Thunderstorms

Thunderstorm Fact Sheet

All thunderstorms are dangerous because they can produce strong winds, lightning, tornadoes, hail and flash flooding. Because they are so common though, many people often become complacent and fail to take safety precautions. Learn more about staying safe when you face a threatening storm.


Know the Terms

Severe Thunderstorm Watch
Tells you when and where severe thunderstorms are likely to occur. Watch the sky and stay tuned to NOAA Weather Radio, commercial radio, or television for information. Watch for alerts on your cell phone and check social media for additional information from trusted sources.

Severe Thunderstorm Warning
Issued when severe weather has been reported by spotters or indicated by radar. Warnings indicate imminent danger to life and property to those in the path of the storm.


What to Do Before a Thunderstorm
Thunderstorms can develop rapidly and without warning. It’s important to think in advance about how a storm might affect your activities and what you should do if the weather changes.
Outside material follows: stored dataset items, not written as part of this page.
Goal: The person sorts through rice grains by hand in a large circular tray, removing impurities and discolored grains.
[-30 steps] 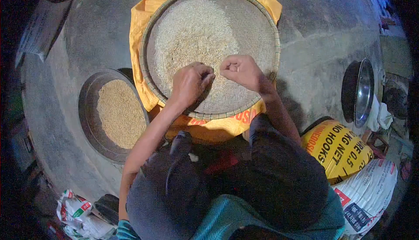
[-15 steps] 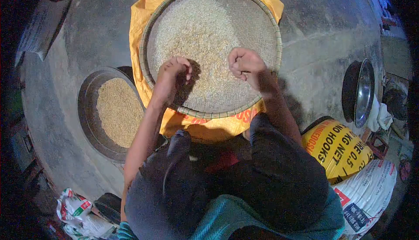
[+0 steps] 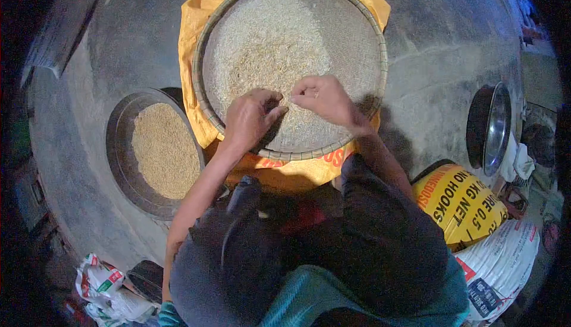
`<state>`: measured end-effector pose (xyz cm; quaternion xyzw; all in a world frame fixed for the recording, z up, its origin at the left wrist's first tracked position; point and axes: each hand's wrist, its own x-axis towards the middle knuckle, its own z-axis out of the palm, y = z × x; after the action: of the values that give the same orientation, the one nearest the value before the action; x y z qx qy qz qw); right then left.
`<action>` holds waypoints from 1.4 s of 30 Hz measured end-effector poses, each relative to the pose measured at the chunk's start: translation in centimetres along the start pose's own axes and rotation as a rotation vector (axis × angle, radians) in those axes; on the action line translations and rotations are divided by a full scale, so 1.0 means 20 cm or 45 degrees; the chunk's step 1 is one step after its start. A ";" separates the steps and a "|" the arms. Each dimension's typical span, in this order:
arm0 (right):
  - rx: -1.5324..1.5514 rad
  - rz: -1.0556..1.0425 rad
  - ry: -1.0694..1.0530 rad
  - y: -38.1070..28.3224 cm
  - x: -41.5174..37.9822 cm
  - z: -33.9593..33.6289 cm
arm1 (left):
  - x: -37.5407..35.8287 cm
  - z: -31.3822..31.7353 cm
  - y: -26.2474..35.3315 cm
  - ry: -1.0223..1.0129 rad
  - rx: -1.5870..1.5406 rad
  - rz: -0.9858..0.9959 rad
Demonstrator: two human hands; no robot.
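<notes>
A wide round winnowing basket [image 3: 355,53] with a bamboo rim holds a spread of pale rice grains [image 3: 267,18], with browner unhusked grains [image 3: 267,59] nearer to me. Over its near half, my left hand [image 3: 250,116] is held with the fingers curved and the thumb apart from them; I see nothing between them. Just to its right, my right hand [image 3: 324,98] is closed in a pinch, thumb against forefinger. Whatever it may hold is too small to make out. The fingertips of both hands point at each other across a small gap, low over the grains.
Beneath the basket lies an orange sack [image 3: 190,47]. A dark basin [image 3: 119,154] of brown grain [image 3: 166,151] stands at left. On the right are a metal bowl [image 3: 498,128] tipped on its side, a yellow sack [image 3: 458,205] and a white sack [image 3: 508,255]. White bags [image 3: 104,282] lie lower left.
Both hands have moved inward, the left hand to the right and the right hand to the left, so they are now close together. The left thumb and fingers show more apart.
</notes>
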<state>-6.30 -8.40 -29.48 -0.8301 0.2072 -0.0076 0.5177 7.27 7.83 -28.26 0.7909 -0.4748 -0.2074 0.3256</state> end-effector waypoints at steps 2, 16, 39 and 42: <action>0.308 0.087 -0.048 0.01 -0.01 -0.05 | 0.00 0.01 -0.01 -0.022 0.030 0.017; -0.309 -0.089 0.239 -0.07 0.03 0.08 | 0.06 -0.12 -0.11 -0.048 -1.497 -0.585; -0.359 -0.072 0.162 -0.04 0.04 0.07 | 0.07 -0.11 -0.12 -0.026 -1.335 -0.538; 0.056 0.056 0.116 -0.01 0.04 0.02 | 0.06 -0.13 -0.14 -0.065 -1.325 -0.537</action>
<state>-5.48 -8.21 -29.59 -0.8125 0.2486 -0.0386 0.5259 11.19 8.53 -28.36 0.5986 -0.1490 -0.4940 0.6127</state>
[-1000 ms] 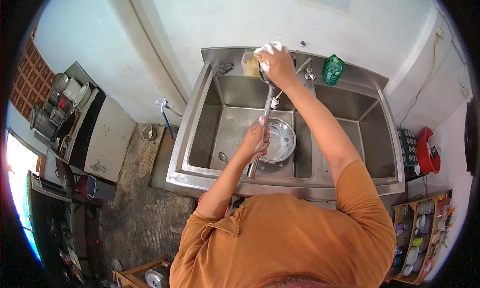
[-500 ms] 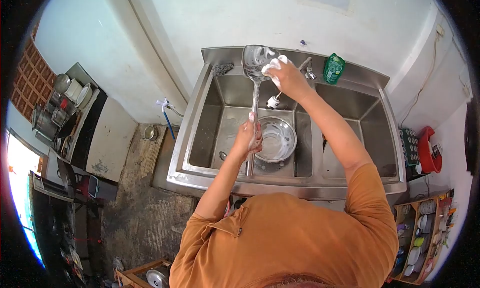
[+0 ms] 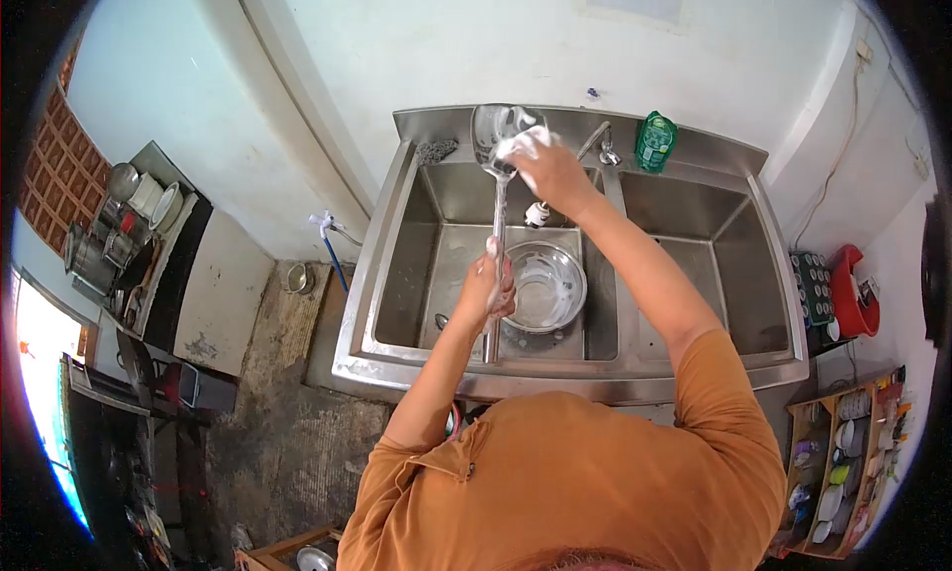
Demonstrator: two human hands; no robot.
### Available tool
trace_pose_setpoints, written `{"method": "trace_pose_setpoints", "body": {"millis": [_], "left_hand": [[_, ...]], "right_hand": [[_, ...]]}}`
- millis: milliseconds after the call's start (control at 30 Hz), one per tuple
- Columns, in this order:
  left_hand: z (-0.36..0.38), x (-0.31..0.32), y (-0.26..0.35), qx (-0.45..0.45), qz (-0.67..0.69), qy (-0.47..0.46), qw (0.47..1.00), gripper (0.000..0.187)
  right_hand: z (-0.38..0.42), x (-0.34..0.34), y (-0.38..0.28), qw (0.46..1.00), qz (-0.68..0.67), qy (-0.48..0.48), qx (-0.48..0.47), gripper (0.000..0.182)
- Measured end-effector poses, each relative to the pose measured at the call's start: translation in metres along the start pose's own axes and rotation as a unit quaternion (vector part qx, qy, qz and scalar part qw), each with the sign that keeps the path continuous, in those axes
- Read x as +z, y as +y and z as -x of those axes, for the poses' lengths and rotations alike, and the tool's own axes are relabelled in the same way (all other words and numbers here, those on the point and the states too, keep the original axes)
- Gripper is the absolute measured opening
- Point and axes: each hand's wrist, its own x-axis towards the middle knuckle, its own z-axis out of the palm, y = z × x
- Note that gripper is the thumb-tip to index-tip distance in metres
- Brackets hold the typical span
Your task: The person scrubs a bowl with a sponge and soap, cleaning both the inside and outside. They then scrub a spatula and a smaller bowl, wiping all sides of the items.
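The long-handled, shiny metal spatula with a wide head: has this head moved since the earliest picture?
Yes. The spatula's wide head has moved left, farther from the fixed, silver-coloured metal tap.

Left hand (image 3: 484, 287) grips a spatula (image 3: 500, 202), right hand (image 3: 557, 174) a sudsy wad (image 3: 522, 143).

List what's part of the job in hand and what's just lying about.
In the job:
long-handled metal utensil, in left hand
sudsy white cloth or sponge, in right hand
sink
probably the sudsy bowl

Lying about:
grey scrubber
red tub
pot on the floor
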Motion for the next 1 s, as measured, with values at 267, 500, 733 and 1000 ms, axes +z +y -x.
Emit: {"method": "trace_pose_setpoints", "body": {"millis": [267,500,733,1000], "left_hand": [[0.005,0.010,0.003,-0.004,-0.018,-0.012,1.000,0.057],[0.003,0.018,-0.003,0.010,-0.067,0.008,0.998,0.059],[-0.004,0.000,-0.008,0.004,-0.073,-0.028,0.997,0.056],[-0.009,0.000,0.000,0.015,-0.109,-0.021,0.994,0.057]], "right_hand": [[-0.018,0.000,0.015,0.995,0.076,0.069,0.004,0.024],[-0.036,0.000,0.027,0.982,0.058,0.146,0.107,0.016],[-0.044,-0.012,0.048,0.956,0.034,0.022,0.292,0.039],[-0.048,-0.030,0.052,0.989,0.048,0.045,0.130,0.047]]}}
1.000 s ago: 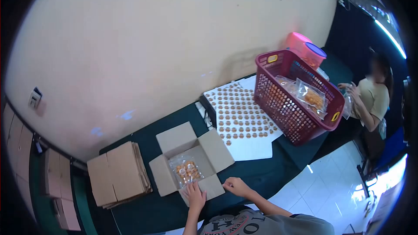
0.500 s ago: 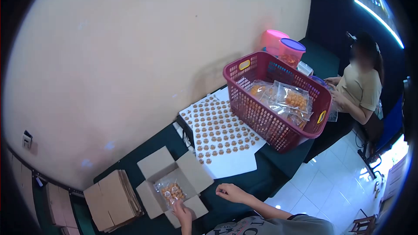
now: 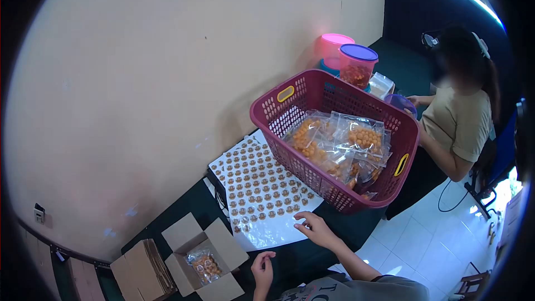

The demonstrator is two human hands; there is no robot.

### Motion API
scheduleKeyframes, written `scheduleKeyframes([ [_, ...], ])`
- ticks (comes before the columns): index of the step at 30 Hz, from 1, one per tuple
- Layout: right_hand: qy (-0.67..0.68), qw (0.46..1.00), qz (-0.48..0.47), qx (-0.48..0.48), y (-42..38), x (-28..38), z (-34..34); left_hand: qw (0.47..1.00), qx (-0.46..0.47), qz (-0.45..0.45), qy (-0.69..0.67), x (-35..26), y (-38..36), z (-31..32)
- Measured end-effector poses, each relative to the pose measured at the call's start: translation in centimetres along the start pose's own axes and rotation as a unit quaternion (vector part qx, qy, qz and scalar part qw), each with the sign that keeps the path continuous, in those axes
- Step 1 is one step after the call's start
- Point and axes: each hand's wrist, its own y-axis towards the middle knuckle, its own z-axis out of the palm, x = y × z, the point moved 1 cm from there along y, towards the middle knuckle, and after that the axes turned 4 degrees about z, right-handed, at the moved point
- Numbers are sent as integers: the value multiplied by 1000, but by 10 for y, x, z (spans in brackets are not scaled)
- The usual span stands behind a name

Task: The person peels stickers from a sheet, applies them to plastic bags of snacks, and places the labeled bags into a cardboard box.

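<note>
My left hand (image 3: pixel 263 269) hovers just right of the open cardboard box (image 3: pixel 225 289), fingers apart and holding nothing. In the box lies a clear bag of round orange-brown snacks (image 3: pixel 205 267) with stickers on it. My right hand (image 3: pixel 316 228) is over the lower right edge of the sticker sheet (image 3: pixel 267 236), thumb and fingers apart, with nothing between them. Beyond it, the maroon basket (image 3: pixel 329 192) holds several clear snack bags (image 3: pixel 364 137).
Folded cardboard boxes (image 3: pixel 136 270) lie at lower left. Lidded tubs (image 3: pixel 358 66) are behind the basket against the wall. A co-worker (image 3: pixel 457 117) is at the right, hands near a purple-rimmed tub (image 3: pixel 401 103). A dark cable hangs beside the stickers.
My left hand has left the snack bag and moved right, out of the box. My right hand has moved up and right towards the basket, its fingers more spread. The view has shifted.
</note>
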Motion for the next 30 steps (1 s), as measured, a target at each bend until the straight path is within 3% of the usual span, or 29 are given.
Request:
scheduleKeyframes([
  [5, 81, 988, 15, 129, 7, 19, -52, 999, 26, 18, 44, -9, -1, 36],
  [7, 121, 976, -30, 177, 7, 45, -79, 998, 19, 21, 60, -10, -3, 41],
  [11, 13, 969, -161, 187, 32, 96, -141, 995, -17, 23, 91, -13, 0, 43],
  [13, 15, 974, -127, 185, 64, 100, -164, 994, -39, 31, 98, -12, 0, 41],
  [15, -84, 974, -76, 197, 107, 80, -181, 994, -53, 19, 96, -12, -3, 40],
  [17, -241, 940, -94, 222, 153, 37, -186, 994, -79, 2, 76, -10, -6, 43],
  [19, -367, 847, -6, 385, 194, -16, -182, 994, -77, -1, 81, -7, -8, 46],
  [21, -366, 766, 185, 495, 197, -63, -161, 995, -63, 0, 83, -8, -8, 54],
  [23, -373, 750, 210, 504, 188, -108, -136, 995, -46, 3, 91, -8, -2, 59],
  [24, -370, 751, 209, 505, 189, -130, -124, 995, -46, 1, 84, -8, -1, 63],
  [26, -549, 689, 34, 472, 192, -161, -109, 996, -34, -15, 86, -8, 1, 71],
  [27, -546, 690, 36, 474, 190, -158, -110, 995, -32, -18, 88, -8, 2, 74],
  [29, -509, 753, 12, 417, 190, -148, -119, 997, -13, -7, 79, -7, 7, 83],
  [30, -509, 753, 13, 417, 191, -136, -124, 997, -7, -5, 75, -7, 10, 86],
])
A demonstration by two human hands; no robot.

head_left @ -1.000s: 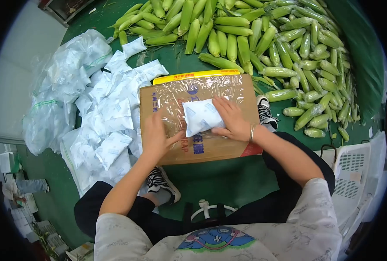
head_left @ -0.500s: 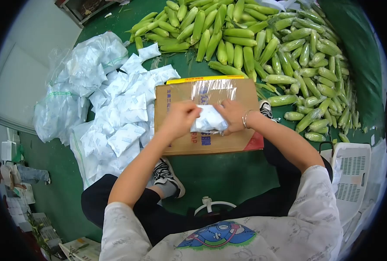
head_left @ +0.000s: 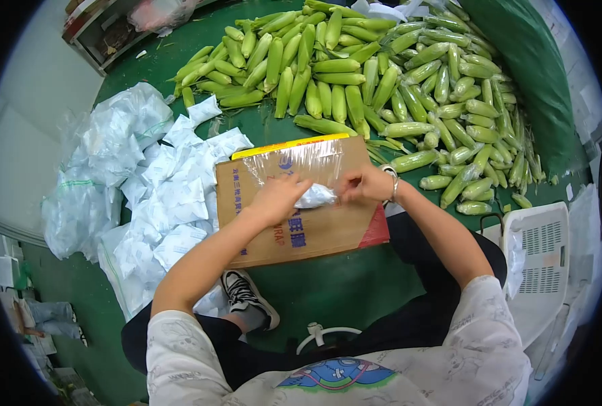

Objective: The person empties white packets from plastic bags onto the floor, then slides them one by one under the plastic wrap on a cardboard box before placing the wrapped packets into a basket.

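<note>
A small white packet [head_left: 316, 197], glossy as if wrapped in clear film, lies on a cardboard box [head_left: 247, 237] in front of me. My left hand [head_left: 281, 196] is closed over the packet's left end. Just off its right end, my right hand [head_left: 367, 184] has thumb and fingers pinched together; what they hold, perhaps a film edge, is too small to make out. Clear plastic film [head_left: 321, 157] shines across the far part of the box, beside a yellow strip [head_left: 291, 145] along its far edge.
Many white packets [head_left: 179, 196] are heaped left of the box, beside filled plastic bags [head_left: 84, 210]. Green corn ears [head_left: 301, 61] lie beyond, with film-wrapped ones [head_left: 473, 128] at right. A white basket [head_left: 534, 250] stands at my right. Another person's legs [head_left: 54, 318] show at far left.
My right hand has moved off the packet into a pinch at its right side. My left hand has flattened over the packet, which sits lower on the box. The whole view has shifted slightly.
</note>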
You can also take steps to limit the potential damage a storm may cause on your property by regularly trimming trees to remove dead or rotting branches, which could fall and injure someone or damage your home during a storm.

If a thunderstorm is likely to develop or is currently in the area:

  • Postpone outdoor activities.
  • Get inside a home, building, or hard top automobile (not a convertible). Although you may be injured if lightning strikes your car, you are much safer inside a vehicle than outside.
  • Remember, rubber-soled shoes and rubber tires provide NO protection from lightning. However, the steel frame of a hard-topped vehicle provides increased protection if you are not touching metal.
  • Secure outdoor objects that could blow away or cause damage.
  • Shutter windows and secure outside doors. If shutters are not available, close window blinds, shades, or curtains.
  • Avoid showering or bathing. Plumbing and bathroom fixtures can conduct electricity.
  • Use a corded telephone only for emergencies. Cordless and cellular telephones are safe to use.
  • Unplug appliances and other electrical items such as computers and turn off air conditioners. Power surges from lightning can cause serious damage.
  • Use your battery-operated NOAA Weather Radio for updates from local officials.
  • Remember that lightning can strike as far as 10 miles from the area where it is raining. That’s about the distance you can hear thunder. If you can hear thunder, you are within striking distance. Seek safe shelter immediately.

Avoid the following:

  • Natural lightning rods such as a tall, isolated tree in an open area.
  • Hilltops, open fields, the beach, or a boat on the water.
  • Isolated sheds or other small structures in open areas.
  • Anything metal—tractors, farm equipment, motorcycles, golf carts, golf clubs, and bicycles.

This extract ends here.